**DESCRIPTION OF THE TASK**
Output the data below exactly, images excluded.

....................

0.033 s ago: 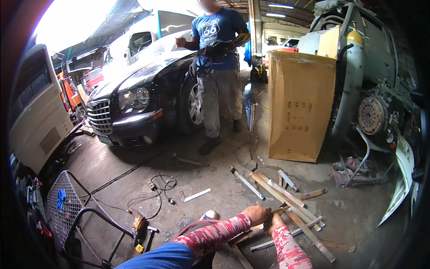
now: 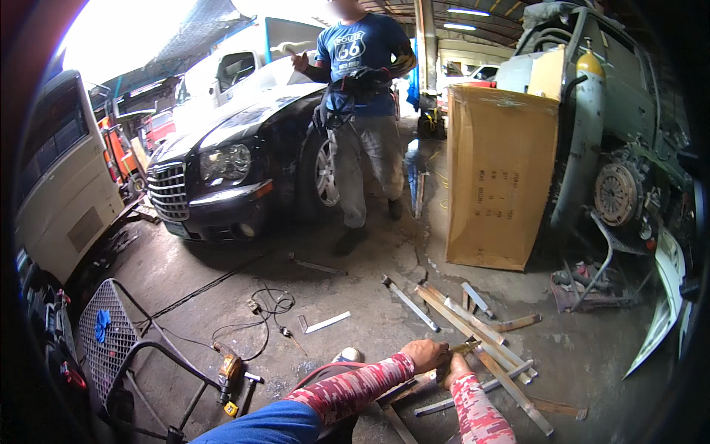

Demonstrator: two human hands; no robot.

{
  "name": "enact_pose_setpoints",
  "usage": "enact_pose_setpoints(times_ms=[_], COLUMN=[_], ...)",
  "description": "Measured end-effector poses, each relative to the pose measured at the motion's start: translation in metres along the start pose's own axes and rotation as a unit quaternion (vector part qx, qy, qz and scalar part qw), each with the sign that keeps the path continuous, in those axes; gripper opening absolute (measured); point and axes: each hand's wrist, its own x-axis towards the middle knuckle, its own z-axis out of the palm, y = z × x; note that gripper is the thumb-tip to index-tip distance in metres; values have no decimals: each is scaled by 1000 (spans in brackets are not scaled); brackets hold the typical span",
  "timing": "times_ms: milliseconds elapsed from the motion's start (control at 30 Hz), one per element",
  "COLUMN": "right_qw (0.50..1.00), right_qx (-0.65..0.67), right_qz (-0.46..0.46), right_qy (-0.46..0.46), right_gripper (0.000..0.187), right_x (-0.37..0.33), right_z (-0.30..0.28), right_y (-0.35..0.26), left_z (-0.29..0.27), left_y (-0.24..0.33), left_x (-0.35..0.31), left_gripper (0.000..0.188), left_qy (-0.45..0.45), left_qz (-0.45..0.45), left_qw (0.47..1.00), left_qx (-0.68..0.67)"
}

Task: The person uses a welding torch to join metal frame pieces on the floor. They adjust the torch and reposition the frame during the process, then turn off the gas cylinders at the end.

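My left hand (image 2: 425, 356) and my right hand (image 2: 456, 370) are close together low in the view, right of the middle. Both have their fingers curled in around a small brass-coloured piece (image 2: 466, 346), whose tip shows past the fingers. Its kind cannot be made out, and the fingers hide most of it. Just beyond and below the hands, several metal bars (image 2: 510, 385) lie crossed on the floor, some rusty brown, others grey. A red hose (image 2: 319, 372) runs along my left forearm, beside the toe of a shoe (image 2: 347, 356).
To the left lie a yellow drill (image 2: 230, 370), a hammer (image 2: 249, 390), a black cable (image 2: 264, 314) and an L-shaped square (image 2: 325, 323). A mesh-backed metal chair (image 2: 111, 340) stands further left. A person (image 2: 362, 96) stands ahead beside a dark car (image 2: 222, 177); a tall cardboard box (image 2: 499, 177) is at right.
The standing person's raised hand has shifted slightly, its fingers now more extended. The whole view has tilted a little. My hands stay in the same grip.
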Motion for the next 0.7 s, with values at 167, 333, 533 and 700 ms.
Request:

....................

**ANSWER SECTION**
0.033 s ago: 
now: 

Demonstrator: two human hands; no robot.

{
  "name": "enact_pose_setpoints",
  "usage": "enact_pose_setpoints(times_ms=[_], COLUMN=[_], ...)",
  "description": "Measured end-effector poses, each relative to the pose measured at the motion's start: translation in metres along the start pose's own axes and rotation as a unit quaternion (vector part qx, qy, qz and scalar part qw), each with the sign that keeps the path continuous, in those axes; gripper opening absolute (measured); point and axes: each hand's wrist, its own x-axis towards the middle knuckle, its own z-axis out of the palm, y = z × x; note that gripper is the thumb-tip to index-tip distance in metres; values have no decimals: each is scaled by 1000 (spans in brackets are not scaled); brackets hold the typical span",
  "timing": "times_ms: milliseconds elapsed from the motion's start (control at 30 Hz), one per element",
  "COLUMN": "right_qw (0.50..1.00), right_qx (-0.65..0.67), right_qz (-0.46..0.46), right_qy (-0.46..0.46), right_gripper (0.000..0.187), right_x (-0.37..0.33), right_z (-0.30..0.28), right_y (-0.35..0.26), left_z (-0.29..0.27), left_y (-0.24..0.33), left_x (-0.35..0.31), left_gripper (0.000..0.188), left_qy (-0.45..0.45), left_qz (-0.45..0.45), left_qw (0.47..1.00), left_qx (-0.68..0.67)"
}

Task: The person uses a welding torch to join metal frame pieces on the floor. They adjust the torch and reposition the frame during the process, then turn off the gas cylinders at the end.

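My left hand (image 2: 425, 356) and my right hand (image 2: 456, 370) are close together low in the view, right of the middle. Both have their fingers curled in around a small brass-coloured piece (image 2: 466, 346), whose tip shows past the fingers. Its kind cannot be made out, and the fingers hide most of it. Just beyond and below the hands, several metal bars (image 2: 510, 385) lie crossed on the floor, some rusty brown, others grey. A red hose (image 2: 319, 372) runs along my left forearm, beside the toe of a shoe (image 2: 347, 356).
To the left lie a yellow drill (image 2: 230, 370), a hammer (image 2: 249, 390), a black cable (image 2: 264, 314) and an L-shaped square (image 2: 325, 323). A mesh-backed metal chair (image 2: 111, 340) stands further left. A person (image 2: 362, 96) stands ahead beside a dark car (image 2: 222, 177); a tall cardboard box (image 2: 499, 177) is at right.
The standing person's raised hand has shifted slightly, its fingers now more extended. The whole view has tilted a little. My hands stay in the same grip.
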Motion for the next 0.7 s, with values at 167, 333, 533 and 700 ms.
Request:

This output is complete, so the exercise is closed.